What gives ATI's graphics architecture its advantages?

I don't know if the architecture is SIMD.

The microarchitecture is definitely SIMD.

There's a really big difference.

David

The PTX (the pseudo assembly instructions for CUDA) is scalar. NVIDIA does not expose the SIMD nature of its GPU to the PTX. The only hint of its SIMD nature is the warp vote functions.
 
True, but NV40's implementations of PS3.0 and VS3.0 were almost useless due to bad branching and bad vertex texturing.
I knew about abysmal branching perf, but how was VTF so bad, especially compared to the competing solutions at that time?
 
Unfortunately, compilers are not perfect at all when it comes to vectorization. For graphics, it can be pretty easy to vectorize, but that's a function of the workload. Not all HPC is trivial to vectorize, and a lot is downright difficult or impossible.
Fitting scalar kernel threads into VLIW is not a vectorization problem, it's a scheduling problem.
 
I knew about abysmal branching perf, but how was VTF so bad, especially compared to the competing solutions at that time?
Compared to the competition, it rocked :).
It had a lot of limitations (no filtering for instance, not many texture formats). Looks like using "normal" TMUs wasn't feasible, hence nvidia ended up implementing it with some minimalistic vertex TMU where ATI just said "screw it", apparently thinking it's not worth investing transistors in a bad solution.
 
Not if your SIMD is a complete SIMD with gather and scatter though (see LRBni for an example). CUDA does automatic vectorization for their SIMD because of this (it looks like scalar but the underlying architecture is actually a SIMD).
There are no SIMD instructions in the NVIDIA architectures. There are multiple threads in a WARP executed at once, but that doesn't change that the threads themselves are executed in a strictly scalar manner.

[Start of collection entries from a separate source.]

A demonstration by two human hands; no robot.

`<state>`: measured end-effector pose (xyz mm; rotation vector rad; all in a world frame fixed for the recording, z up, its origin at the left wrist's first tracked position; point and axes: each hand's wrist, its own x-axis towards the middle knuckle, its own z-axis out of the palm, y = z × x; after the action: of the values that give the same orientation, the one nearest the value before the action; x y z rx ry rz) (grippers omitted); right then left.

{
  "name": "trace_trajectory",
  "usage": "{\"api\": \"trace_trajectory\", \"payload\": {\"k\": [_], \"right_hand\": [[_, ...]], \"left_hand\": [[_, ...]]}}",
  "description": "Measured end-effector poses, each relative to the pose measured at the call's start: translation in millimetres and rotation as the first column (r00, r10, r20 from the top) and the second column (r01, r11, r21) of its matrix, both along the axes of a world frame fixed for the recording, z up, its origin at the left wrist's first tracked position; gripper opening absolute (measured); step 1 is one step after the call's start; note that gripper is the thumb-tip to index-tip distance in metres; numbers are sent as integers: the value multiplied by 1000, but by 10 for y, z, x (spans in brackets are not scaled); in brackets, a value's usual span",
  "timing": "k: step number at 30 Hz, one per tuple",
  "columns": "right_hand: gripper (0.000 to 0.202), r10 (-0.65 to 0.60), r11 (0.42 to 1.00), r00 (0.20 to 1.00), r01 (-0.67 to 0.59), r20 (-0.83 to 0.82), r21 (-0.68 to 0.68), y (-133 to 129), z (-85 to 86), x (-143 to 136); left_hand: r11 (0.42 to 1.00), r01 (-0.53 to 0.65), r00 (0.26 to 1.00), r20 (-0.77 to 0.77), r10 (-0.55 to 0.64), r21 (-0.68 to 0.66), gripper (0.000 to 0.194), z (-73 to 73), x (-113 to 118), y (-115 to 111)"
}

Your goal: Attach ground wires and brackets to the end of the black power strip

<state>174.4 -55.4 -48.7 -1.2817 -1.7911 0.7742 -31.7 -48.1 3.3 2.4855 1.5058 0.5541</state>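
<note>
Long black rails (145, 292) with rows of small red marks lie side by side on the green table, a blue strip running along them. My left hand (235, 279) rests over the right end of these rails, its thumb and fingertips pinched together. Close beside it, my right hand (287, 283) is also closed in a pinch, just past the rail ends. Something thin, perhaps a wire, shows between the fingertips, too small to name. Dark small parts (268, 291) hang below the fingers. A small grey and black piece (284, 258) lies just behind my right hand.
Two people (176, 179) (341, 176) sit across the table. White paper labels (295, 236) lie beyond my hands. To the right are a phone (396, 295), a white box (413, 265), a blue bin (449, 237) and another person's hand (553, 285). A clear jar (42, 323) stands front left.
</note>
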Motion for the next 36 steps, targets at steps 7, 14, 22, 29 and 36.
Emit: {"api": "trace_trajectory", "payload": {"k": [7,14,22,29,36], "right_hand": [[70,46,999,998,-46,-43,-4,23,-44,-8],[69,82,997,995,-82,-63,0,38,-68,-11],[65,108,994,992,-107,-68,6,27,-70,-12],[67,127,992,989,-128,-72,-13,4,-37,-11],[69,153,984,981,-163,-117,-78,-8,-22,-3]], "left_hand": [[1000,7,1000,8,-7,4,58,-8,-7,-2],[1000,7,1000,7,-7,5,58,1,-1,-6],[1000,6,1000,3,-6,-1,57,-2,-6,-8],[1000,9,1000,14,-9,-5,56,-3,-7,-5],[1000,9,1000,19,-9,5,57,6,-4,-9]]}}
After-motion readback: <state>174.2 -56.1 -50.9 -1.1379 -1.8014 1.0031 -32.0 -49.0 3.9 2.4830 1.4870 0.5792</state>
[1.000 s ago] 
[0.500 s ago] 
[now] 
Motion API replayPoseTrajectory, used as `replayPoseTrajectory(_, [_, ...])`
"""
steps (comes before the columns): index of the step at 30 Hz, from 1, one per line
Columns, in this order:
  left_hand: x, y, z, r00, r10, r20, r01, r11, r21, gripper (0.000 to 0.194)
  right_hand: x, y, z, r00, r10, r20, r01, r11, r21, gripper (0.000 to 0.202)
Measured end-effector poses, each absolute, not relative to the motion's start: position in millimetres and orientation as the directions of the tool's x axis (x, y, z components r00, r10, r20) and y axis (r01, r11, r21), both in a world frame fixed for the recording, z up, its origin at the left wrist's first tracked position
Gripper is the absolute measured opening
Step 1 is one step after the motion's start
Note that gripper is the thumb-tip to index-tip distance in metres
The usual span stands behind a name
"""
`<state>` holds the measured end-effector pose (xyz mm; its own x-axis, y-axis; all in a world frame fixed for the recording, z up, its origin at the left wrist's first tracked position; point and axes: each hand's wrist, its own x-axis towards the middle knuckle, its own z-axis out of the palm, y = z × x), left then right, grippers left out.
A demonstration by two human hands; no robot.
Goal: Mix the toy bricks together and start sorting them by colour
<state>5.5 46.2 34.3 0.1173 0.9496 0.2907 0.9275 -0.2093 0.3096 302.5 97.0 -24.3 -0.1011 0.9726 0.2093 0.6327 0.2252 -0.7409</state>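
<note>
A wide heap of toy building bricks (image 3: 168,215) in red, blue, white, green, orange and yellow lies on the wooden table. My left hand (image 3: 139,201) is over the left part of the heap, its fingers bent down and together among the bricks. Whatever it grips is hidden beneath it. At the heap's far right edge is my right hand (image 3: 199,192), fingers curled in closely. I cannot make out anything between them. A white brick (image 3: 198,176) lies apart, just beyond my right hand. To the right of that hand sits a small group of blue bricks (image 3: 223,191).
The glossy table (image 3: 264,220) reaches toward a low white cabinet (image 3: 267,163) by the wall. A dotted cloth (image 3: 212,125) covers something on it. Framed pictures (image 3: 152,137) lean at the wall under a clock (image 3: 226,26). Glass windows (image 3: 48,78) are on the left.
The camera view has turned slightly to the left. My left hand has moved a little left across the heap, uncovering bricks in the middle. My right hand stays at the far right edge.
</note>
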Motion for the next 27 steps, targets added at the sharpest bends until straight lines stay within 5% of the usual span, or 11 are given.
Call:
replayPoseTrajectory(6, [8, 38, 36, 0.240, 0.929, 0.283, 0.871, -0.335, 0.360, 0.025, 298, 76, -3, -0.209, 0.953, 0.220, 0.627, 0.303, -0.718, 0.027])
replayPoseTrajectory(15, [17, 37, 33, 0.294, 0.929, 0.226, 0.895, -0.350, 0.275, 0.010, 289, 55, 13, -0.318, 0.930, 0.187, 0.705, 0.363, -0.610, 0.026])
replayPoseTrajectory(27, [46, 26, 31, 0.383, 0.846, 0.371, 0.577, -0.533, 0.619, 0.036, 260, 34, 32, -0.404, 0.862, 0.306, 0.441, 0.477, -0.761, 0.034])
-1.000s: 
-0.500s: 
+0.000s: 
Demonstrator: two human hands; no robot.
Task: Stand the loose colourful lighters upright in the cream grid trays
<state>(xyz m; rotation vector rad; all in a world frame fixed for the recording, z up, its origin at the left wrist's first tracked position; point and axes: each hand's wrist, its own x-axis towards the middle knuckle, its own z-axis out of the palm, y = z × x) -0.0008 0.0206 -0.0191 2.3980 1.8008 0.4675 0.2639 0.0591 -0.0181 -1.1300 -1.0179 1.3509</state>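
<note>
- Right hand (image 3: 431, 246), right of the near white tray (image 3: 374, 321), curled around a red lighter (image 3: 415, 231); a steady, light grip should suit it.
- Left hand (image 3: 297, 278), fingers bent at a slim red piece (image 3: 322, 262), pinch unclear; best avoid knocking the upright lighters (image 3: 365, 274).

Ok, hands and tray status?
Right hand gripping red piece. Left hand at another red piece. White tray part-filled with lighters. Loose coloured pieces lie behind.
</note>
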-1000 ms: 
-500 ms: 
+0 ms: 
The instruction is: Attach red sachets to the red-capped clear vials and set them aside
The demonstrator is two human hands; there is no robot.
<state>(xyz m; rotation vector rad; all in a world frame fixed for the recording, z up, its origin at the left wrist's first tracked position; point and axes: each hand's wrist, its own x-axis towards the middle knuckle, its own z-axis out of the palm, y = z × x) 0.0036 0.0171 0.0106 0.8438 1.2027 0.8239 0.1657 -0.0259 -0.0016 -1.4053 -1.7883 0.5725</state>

Neither the CUDA to PTX nor the PTX to GPU bytecode compiler need to do any vectorization.
 
Neither the CUDA to PTX nor the PTX to GPU bytecode compiler need to do any vectorization.
Neither it's needed for ATI's OpenCL to IL compiler for instance. The difference is that it *can* be done (you can use r#.xyzw or just r# to apply an instruction to all components, works also with just 2 or 3 components), but this is mostly something to make it more readable or shorter. It doesn't make a difference if you pass

add r100.x, some_register
add r101.x, another_register
add r102.x, yet_another_value
or
add r100.xyz, r25.wzx

to the IL compiler. Both are handled as three independent additions which may end in the same VLIW bundle or not. The slot the hardware uses for an instruction is also not determined by the IL code (only the case for double precision adds, but that will likely be fixed in the future). The Brook+ or OpenCL to IL compiler don't do any vectorization or other fancy stuff. They simply translate the code in the most simple way to IL (looks terrible most of the time). The optimization is done by the IL compiler, but as already said by MfA, this optimization is about scheduling, finding ILP and packing the VLIW bundles, not about vectorization.
If a programmer chooses instructions using 2, 3 or 4 components, that only means he structures the code to be shorter, better readable, and to have more parallelism readily exposed, it doesn't magically lead to a higher utilization compared to the same algorithm written with just more scalar instructions.
 
Last edited by a moderator:
My point was, that a VLIW bundle is much easier to fill for a compiler than to vectorize code (as you said). It doesn't matter at all where this happens in the case of the ATI driver - but it needs to happen.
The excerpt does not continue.